BEGIN Data section

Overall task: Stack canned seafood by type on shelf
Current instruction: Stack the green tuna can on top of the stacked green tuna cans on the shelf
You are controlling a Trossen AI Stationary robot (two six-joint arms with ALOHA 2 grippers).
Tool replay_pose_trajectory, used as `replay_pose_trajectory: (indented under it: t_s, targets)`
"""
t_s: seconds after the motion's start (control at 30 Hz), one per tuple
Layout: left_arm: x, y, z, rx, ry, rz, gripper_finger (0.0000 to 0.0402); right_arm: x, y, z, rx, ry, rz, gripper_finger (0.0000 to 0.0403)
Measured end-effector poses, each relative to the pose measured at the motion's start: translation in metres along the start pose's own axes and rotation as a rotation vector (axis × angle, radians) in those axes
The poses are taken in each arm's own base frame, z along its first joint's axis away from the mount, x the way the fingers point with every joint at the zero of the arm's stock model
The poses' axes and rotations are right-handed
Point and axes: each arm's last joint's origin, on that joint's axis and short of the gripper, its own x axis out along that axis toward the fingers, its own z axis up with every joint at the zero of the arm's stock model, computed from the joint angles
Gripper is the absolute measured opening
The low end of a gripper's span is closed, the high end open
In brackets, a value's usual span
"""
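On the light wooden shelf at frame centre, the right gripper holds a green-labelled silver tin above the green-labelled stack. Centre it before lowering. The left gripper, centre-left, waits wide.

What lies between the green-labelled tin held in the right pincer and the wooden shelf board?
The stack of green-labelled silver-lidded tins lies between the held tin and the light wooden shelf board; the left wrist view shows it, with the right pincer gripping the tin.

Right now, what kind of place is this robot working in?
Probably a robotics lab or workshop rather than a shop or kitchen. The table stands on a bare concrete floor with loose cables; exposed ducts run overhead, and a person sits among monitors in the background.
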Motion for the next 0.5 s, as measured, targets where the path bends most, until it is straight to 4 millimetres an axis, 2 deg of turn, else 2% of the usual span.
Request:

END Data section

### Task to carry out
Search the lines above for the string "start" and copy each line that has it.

### Result of the task
t_s: seconds after the motion's start (control at 30 Hz), one per tuple
Measured end-effector poses, each relative to the pose measured at the motion's start: translation in metres along the start pose's own axes and rotation as a rotation vector (axis × angle, radians) in those axes

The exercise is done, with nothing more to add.